### TASK TO COMPLETE
A precise repetition of every line below is the required answer.

=== Section Start ===

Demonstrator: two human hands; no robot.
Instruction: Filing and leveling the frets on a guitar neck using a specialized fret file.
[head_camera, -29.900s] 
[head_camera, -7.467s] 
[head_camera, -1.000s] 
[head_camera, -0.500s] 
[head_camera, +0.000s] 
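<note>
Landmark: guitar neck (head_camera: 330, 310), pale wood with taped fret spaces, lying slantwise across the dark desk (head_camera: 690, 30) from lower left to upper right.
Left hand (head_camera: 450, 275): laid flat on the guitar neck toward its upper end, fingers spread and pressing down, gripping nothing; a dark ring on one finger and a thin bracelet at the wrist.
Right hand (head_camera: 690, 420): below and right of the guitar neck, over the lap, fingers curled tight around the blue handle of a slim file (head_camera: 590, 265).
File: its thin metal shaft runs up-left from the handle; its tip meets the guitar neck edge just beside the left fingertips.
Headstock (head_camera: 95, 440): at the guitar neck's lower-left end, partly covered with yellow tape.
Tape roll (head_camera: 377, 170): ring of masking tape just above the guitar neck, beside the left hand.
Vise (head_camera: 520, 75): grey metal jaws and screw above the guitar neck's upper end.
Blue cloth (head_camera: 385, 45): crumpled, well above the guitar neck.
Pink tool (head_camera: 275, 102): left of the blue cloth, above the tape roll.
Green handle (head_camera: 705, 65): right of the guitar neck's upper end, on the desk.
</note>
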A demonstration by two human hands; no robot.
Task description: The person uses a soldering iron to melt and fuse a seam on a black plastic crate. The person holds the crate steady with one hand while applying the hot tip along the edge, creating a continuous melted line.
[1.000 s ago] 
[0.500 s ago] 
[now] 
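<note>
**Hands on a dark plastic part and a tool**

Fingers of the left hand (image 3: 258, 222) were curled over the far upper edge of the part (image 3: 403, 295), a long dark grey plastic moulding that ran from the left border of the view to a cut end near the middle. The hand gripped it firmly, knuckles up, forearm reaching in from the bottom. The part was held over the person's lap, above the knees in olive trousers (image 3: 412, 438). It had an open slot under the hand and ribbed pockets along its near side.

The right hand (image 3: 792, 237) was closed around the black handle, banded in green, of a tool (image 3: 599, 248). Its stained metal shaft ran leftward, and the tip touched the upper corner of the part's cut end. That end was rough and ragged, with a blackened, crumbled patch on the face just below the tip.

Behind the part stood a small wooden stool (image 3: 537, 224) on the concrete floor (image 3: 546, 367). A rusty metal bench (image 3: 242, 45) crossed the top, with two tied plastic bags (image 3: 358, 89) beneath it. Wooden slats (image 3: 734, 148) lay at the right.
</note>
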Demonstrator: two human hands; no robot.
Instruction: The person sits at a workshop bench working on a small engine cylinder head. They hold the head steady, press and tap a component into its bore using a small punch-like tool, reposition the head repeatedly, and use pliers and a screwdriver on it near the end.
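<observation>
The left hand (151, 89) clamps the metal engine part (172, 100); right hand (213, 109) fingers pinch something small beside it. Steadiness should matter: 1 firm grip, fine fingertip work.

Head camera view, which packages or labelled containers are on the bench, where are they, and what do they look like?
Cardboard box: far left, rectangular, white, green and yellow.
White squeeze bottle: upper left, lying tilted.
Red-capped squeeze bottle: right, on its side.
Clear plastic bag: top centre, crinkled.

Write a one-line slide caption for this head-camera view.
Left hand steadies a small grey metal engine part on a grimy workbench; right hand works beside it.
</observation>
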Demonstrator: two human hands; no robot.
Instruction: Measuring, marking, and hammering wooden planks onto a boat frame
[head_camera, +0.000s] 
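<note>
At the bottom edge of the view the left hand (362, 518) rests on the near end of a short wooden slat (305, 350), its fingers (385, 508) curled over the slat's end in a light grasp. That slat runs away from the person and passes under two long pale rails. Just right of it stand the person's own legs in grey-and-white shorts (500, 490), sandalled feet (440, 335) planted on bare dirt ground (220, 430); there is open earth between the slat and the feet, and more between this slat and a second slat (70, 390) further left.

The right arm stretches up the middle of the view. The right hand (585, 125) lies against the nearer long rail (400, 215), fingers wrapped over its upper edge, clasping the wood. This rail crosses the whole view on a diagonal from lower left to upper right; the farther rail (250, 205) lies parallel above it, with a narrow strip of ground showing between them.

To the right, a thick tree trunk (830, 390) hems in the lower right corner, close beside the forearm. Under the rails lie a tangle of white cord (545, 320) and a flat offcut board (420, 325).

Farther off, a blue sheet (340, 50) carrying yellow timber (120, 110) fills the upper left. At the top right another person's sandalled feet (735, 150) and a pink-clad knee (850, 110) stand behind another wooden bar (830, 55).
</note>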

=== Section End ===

### COMPLETED TASK
Demonstrator: two human hands; no robot.
Instruction: Filing and leveling the frets on a guitar neck using a specialized fret file.
[head_camera, -29.900s] 
[head_camera, -7.467s] 
[head_camera, -1.000s] 
[head_camera, -0.500s] 
[head_camera, +0.000s] 
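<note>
Landmark: guitar neck (head_camera: 330, 310), pale wood with taped fret spaces, lying slantwise across the dark desk (head_camera: 690, 30) from lower left to upper right.
Left hand (head_camera: 450, 275): laid flat on the guitar neck toward its upper end, fingers spread and pressing down, gripping nothing; a dark ring on one finger and a thin bracelet at the wrist.
Right hand (head_camera: 690, 420): below and right of the guitar neck, over the lap, fingers curled tight around the blue handle of a slim file (head_camera: 590, 265).
File: its thin metal shaft runs up-left from the handle; its tip meets the guitar neck edge just beside the left fingertips.
Headstock (head_camera: 95, 440): at the guitar neck's lower-left end, partly covered with yellow tape.
Tape roll (head_camera: 377, 170): ring of masking tape just above the guitar neck, beside the left hand.
Vise (head_camera: 520, 75): grey metal jaws and screw above the guitar neck's upper end.
Blue cloth (head_camera: 385, 45): crumpled, well above the guitar neck.
Pink tool (head_camera: 275, 102): left of the blue cloth, above the tape roll.
Green handle (head_camera: 705, 65): right of the guitar neck's upper end, on the desk.
</note>
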A demonstration by two human hands; no robot.
Task description: The person uses a soldering iron to melt and fuse a seam on a black plastic crate. The person holds the crate steady with one hand while applying the hot tip along the edge, creating a continuous melted line.
[1.000 s ago] 
[0.500 s ago] 
[now] 
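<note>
**Hands on a dark plastic part and a tool**

Fingers of the left hand (image 3: 258, 222) were curled over the far upper edge of the part (image 3: 403, 295), a long dark grey plastic moulding that ran from the left border of the view to a cut end near the middle. The hand gripped it firmly, knuckles up, forearm reaching in from the bottom. The part was held over the person's lap, above the knees in olive trousers (image 3: 412, 438). It had an open slot under the hand and ribbed pockets along its near side.

The right hand (image 3: 792, 237) was closed around the black handle, banded in green, of a tool (image 3: 599, 248). Its stained metal shaft ran leftward, and the tip touched the upper corner of the part's cut end. That end was rough and ragged, with a blackened, crumbled patch on the face just below the tip.

Behind the part stood a small wooden stool (image 3: 537, 224) on the concrete floor (image 3: 546, 367). A rusty metal bench (image 3: 242, 45) crossed the top, with two tied plastic bags (image 3: 358, 89) beneath it. Wooden slats (image 3: 734, 148) lay at the right.
</note>
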Demonstrator: two human hands; no robot.
Instruction: The person sits at a workshop bench working on a small engine cylinder head. They hold the head steady, press and tap a component into its bore using a small punch-like tool, reposition the head repeatedly, and use pliers and a screwdriver on it near the end.
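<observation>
The left hand (151, 89) clamps the metal engine part (172, 100); right hand (213, 109) fingers pinch something small beside it. Steadiness should matter: 1 firm grip, fine fingertip work.

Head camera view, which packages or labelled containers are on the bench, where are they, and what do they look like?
Cardboard box: far left, rectangular, white, green and yellow.
White squeeze bottle: upper left, lying tilted.
Red-capped squeeze bottle: right, on its side.
Clear plastic bag: top centre, crinkled.

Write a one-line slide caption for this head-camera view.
Left hand steadies a small grey metal engine part on a grimy workbench; right hand works beside it.
</observation>
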Demonstrator: two human hands; no robot.
Instruction: Measuring, marking, and hammering wooden planks onto a boat frame
[head_camera, +0.000s] 
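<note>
At the bottom edge of the view the left hand (362, 518) rests on the near end of a short wooden slat (305, 350), its fingers (385, 508) curled over the slat's end in a light grasp. That slat runs away from the person and passes under two long pale rails. Just right of it stand the person's own legs in grey-and-white shorts (500, 490), sandalled feet (440, 335) planted on bare dirt ground (220, 430); there is open earth between the slat and the feet, and more between this slat and a second slat (70, 390) further left.

The right arm stretches up the middle of the view. The right hand (585, 125) lies against the nearer long rail (400, 215), fingers wrapped over its upper edge, clasping the wood. This rail crosses the whole view on a diagonal from lower left to upper right; the farther rail (250, 205) lies parallel above it, with a narrow strip of ground showing between them.

To the right, a thick tree trunk (830, 390) hems in the lower right corner, close beside the forearm. Under the rails lie a tangle of white cord (545, 320) and a flat offcut board (420, 325).

Farther off, a blue sheet (340, 50) carrying yellow timber (120, 110) fills the upper left. At the top right another person's sandalled feet (735, 150) and a pink-clad knee (850, 110) stand behind another wooden bar (830, 55).
</note>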

The exercise is finished.